**Exercise description**
Repeat all entries below exactly as shown.

**Record set**

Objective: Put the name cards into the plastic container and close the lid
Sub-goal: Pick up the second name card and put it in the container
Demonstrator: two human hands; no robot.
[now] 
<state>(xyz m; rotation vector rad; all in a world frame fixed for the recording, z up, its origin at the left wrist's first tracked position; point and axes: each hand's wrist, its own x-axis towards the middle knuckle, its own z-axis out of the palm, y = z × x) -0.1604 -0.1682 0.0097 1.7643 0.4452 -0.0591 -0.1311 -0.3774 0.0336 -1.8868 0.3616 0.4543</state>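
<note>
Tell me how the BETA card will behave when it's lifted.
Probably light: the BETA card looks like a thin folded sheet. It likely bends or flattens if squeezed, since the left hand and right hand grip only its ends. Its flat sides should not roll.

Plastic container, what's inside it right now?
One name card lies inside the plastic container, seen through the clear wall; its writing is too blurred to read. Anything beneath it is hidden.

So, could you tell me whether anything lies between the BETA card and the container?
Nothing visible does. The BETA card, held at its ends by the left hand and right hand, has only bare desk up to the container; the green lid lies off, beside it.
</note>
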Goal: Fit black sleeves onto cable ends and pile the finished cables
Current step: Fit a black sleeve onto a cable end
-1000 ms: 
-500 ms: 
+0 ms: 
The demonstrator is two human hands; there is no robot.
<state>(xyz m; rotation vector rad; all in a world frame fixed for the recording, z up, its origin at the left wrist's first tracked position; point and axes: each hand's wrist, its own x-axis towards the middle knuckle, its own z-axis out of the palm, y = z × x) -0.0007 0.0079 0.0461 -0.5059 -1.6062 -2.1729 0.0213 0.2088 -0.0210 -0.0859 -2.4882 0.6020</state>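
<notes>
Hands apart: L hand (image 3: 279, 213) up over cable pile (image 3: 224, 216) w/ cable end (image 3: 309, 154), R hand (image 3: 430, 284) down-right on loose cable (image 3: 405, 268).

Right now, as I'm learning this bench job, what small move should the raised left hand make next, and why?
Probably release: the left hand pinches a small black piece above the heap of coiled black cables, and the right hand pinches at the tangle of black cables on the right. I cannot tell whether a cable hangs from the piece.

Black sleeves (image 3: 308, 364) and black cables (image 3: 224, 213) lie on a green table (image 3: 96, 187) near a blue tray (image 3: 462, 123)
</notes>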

**Result of the exercise**
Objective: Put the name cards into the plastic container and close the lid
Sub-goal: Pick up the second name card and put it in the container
Demonstrator: two human hands; no robot.
[now] 
<state>(xyz m; rotation vector rad; all in a world frame fixed for the recording, z up, its origin at the left wrist's first tracked position; point and axes: each hand's wrist, its own x-axis towards the middle knuckle, its own z-axis out of the palm, y = z × x) -0.1604 -0.1682 0.0097 1.7643 0.4452 -0.0591 -0.1311 -0.3774 0.0336 -1.8868 0.3616 0.4543</state>
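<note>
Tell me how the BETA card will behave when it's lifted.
Probably light: the BETA card looks like a thin folded sheet. It likely bends or flattens if squeezed, since the left hand and right hand grip only its ends. Its flat sides should not roll.

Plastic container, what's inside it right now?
One name card lies inside the plastic container, seen through the clear wall; its writing is too blurred to read. Anything beneath it is hidden.

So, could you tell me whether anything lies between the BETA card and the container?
Nothing visible does. The BETA card, held at its ends by the left hand and right hand, has only bare desk up to the container; the green lid lies off, beside it.
</note>
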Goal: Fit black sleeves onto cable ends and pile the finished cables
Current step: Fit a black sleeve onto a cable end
-1000 ms: 
-500 ms: 
+0 ms: 
The demonstrator is two human hands; there is no robot.
<state>(xyz m; rotation vector rad; all in a world frame fixed for the recording, z up, its origin at the left wrist's first tracked position; point and axes: each hand's wrist, its own x-axis towards the middle knuckle, its own z-axis out of the palm, y = z × x) -0.0007 0.0079 0.0461 -0.5059 -1.6062 -2.1729 0.0213 0.2088 -0.0210 -0.0859 -2.4882 0.6020</state>
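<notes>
Hands apart: L hand (image 3: 279, 213) up over cable pile (image 3: 224, 216) w/ cable end (image 3: 309, 154), R hand (image 3: 430, 284) down-right on loose cable (image 3: 405, 268).

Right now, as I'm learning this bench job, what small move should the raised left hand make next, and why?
Probably release: the left hand pinches a small black piece above the heap of coiled black cables, and the right hand pinches at the tangle of black cables on the right. I cannot tell whether a cable hangs from the piece.

Black sleeves (image 3: 308, 364) and black cables (image 3: 224, 213) lie on a green table (image 3: 96, 187) near a blue tray (image 3: 462, 123)
</notes>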

This exercise has been answered in full.